Pre training

by vhh23 - opened Apr 12, 2023

Discussion

vhh23

Apr 12, 2023

Is it possible to pre train this model on a new data ?

srowen

Databricks org Apr 12, 2023

Yes. See the Github repo associated with this model: https://github.com/databrickslabs/dolly You can simply supply a different data set in the same format, to fine-tune the base model differently.

vhh23

Apr 12, 2023

Should we use type as "classification" if we just want to give data as a pre training data ?

srowen

Databricks org Apr 12, 2023

No, this is not a classification model. It is a text-generation model.
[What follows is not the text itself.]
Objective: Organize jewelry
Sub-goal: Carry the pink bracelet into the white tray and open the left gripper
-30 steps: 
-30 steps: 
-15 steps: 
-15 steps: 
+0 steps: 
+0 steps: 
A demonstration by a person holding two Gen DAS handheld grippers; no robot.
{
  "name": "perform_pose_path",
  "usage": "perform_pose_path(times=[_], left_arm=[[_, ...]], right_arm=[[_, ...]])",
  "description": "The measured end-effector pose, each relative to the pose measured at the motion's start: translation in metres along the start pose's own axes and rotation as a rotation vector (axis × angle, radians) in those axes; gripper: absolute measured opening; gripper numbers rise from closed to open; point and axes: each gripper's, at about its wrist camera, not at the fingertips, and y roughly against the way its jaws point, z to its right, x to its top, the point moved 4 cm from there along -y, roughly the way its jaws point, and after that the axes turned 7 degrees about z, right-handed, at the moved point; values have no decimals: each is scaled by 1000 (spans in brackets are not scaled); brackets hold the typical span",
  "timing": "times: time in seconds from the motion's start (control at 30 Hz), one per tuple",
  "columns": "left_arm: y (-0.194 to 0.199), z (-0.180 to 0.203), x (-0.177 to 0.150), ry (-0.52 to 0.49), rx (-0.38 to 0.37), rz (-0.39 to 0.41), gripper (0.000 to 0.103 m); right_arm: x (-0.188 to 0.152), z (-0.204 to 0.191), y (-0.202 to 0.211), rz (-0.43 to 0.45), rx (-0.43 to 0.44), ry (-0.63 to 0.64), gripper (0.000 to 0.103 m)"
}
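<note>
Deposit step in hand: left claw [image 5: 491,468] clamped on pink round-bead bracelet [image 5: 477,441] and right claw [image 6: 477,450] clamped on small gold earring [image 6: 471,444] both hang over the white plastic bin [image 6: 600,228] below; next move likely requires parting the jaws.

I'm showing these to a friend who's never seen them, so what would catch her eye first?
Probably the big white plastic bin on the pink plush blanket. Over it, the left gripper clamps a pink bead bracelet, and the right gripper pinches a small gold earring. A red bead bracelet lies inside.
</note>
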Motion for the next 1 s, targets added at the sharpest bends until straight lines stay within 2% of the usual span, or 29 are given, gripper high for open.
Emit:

See the repo for the full training script and more information.

vhh23 changed discussion status to closed Apr 12, 2023

ammontenegrod

Apr 20, 2023

Is databricks/dolly-v2-12b multilingua?

matthayes

Databricks org Apr 20, 2023

@ammontenegrod no it is based on the Pythia model, which is pretrained on English text from The Pile.

https://huggingface.co/EleutherAI/pythia-12b

srowen

Databricks org Apr 20, 2023

You might find it has some non-English tokens and works a little bit, from snippets of non-English language in the training data, but generally no.

Chintan-Donda

May 22, 2023

•

edited May 22, 2023

Can we use this model for 'question-answering' task?

For ex:
task="question-answering"

model, tokenizer = load_model_tokenizer_for_generate(input_model='databricks/dolly-v2-3b')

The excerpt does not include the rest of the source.